Долгие годы уже историки силятся объяснить стратегические причины вторжения Наполеона в Египет и Сирию, причины этой бойни в Яффе и его военных походов, не имеющих очевидной цели. Труды ученых тщетны. Войны не имеют никакого разумного оправдания, они основаны исключительно на эмоциях. Если им и присуща логика, то это логика адского безумия. Все мы не ангелы: пороки, глубоко скрытые у большинства, доставляют удовольствие немногим, но у всех проявляются во время войны. Люди отказываются от всего ради такого проявления, снимая крышку с котла этих страстей, они едва понимают, что в нем кипит, а потом уже навечно погружаются в их пучину. Французы – при всей путанице с республиканскими идеалами, союзами с далекими индийскими султанами, научными исследованиями и реформаторскими мечтами – прошли, помимо прочего, через ужасный катарсис, который позволил им понять, что выпущенный на волю порок неизбежно уничтожит и их самих. Война губительна для славы.

– А вы знаете, какой корабль дружественный? – спросил Мухаммед.

– Британский, вероятно, и у меня есть новости, которые необходимо им доставить.

«И должники, с которыми нужно разобраться», – мысленно добавил я.

– У тебя есть вода?

– Да, есть и хлеб. И немного фиников.

– Тогда, Мухаммед, мы отправимся в совместное плавание.

– Все в руках Аллаха, верно? – просияв, сказал он. – А вы нашли то, что искали в Иерусалиме?

– Нет.

– Значит, найдете позже.

Он поделился со мной водой и скудной провизией, но, даже совсем немного подкрепившись, я испытал необычайный прилив сил, словно зарядился электричеством.

– Когда судьба неуклонно ведет тебя, то она же помогает и выжить, – с уверенностью заявил Мухаммед.

Как утешительно было бы обрести такую веру!

– А может, я не достоин таких поисков и судьба карает меня за грешное любопытство. – Я отвернулся от жуткого зарева на далеком берегу. – Ладно, лучше помоги-ка мне поставить парус.
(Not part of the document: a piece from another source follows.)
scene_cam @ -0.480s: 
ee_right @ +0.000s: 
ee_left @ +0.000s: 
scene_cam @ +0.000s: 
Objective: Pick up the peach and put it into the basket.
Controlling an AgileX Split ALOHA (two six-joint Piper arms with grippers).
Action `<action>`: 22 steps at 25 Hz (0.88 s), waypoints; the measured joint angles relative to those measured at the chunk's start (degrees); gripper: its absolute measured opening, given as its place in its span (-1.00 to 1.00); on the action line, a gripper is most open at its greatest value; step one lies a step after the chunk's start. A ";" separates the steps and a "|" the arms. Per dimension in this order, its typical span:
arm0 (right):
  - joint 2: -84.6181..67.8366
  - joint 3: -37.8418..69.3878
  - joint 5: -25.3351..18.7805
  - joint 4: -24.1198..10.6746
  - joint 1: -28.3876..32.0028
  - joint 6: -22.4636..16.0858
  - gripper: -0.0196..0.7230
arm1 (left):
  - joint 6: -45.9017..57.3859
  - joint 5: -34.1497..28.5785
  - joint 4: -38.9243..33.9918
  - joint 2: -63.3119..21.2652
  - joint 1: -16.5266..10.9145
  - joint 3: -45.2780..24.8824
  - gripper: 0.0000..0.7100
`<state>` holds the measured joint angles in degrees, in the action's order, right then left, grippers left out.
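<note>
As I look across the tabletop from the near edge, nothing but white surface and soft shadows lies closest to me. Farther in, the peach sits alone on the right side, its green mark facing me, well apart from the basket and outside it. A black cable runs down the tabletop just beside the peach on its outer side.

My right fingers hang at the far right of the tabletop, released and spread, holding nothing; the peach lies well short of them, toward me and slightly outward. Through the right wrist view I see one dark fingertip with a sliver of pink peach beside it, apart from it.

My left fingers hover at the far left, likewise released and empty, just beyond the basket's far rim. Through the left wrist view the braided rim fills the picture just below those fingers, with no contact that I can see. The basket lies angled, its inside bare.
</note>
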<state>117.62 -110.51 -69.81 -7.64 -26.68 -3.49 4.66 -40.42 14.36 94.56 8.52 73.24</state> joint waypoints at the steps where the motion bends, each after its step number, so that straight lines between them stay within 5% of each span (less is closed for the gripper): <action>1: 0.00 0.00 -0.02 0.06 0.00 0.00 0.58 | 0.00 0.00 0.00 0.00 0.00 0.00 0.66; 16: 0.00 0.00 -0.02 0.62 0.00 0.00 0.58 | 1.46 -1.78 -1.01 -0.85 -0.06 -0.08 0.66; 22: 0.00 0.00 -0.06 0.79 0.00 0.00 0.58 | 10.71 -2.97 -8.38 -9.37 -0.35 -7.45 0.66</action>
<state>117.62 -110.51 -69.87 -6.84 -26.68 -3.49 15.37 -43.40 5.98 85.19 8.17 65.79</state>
Мы возьмем курс на Акру, к английским кораблям.

– Да, и вновь я буду вашим проводником, эфенди, на моей новой и крепкой лодке! Я доставлю вас к англичанам!

Я отдыхал, пристроившись на банке.

– Спасибо за спасение, приятель.

– И за него вы будете должны мне всего лишь десять шиллингов! – кивнув, добавил практичный Мухаммед.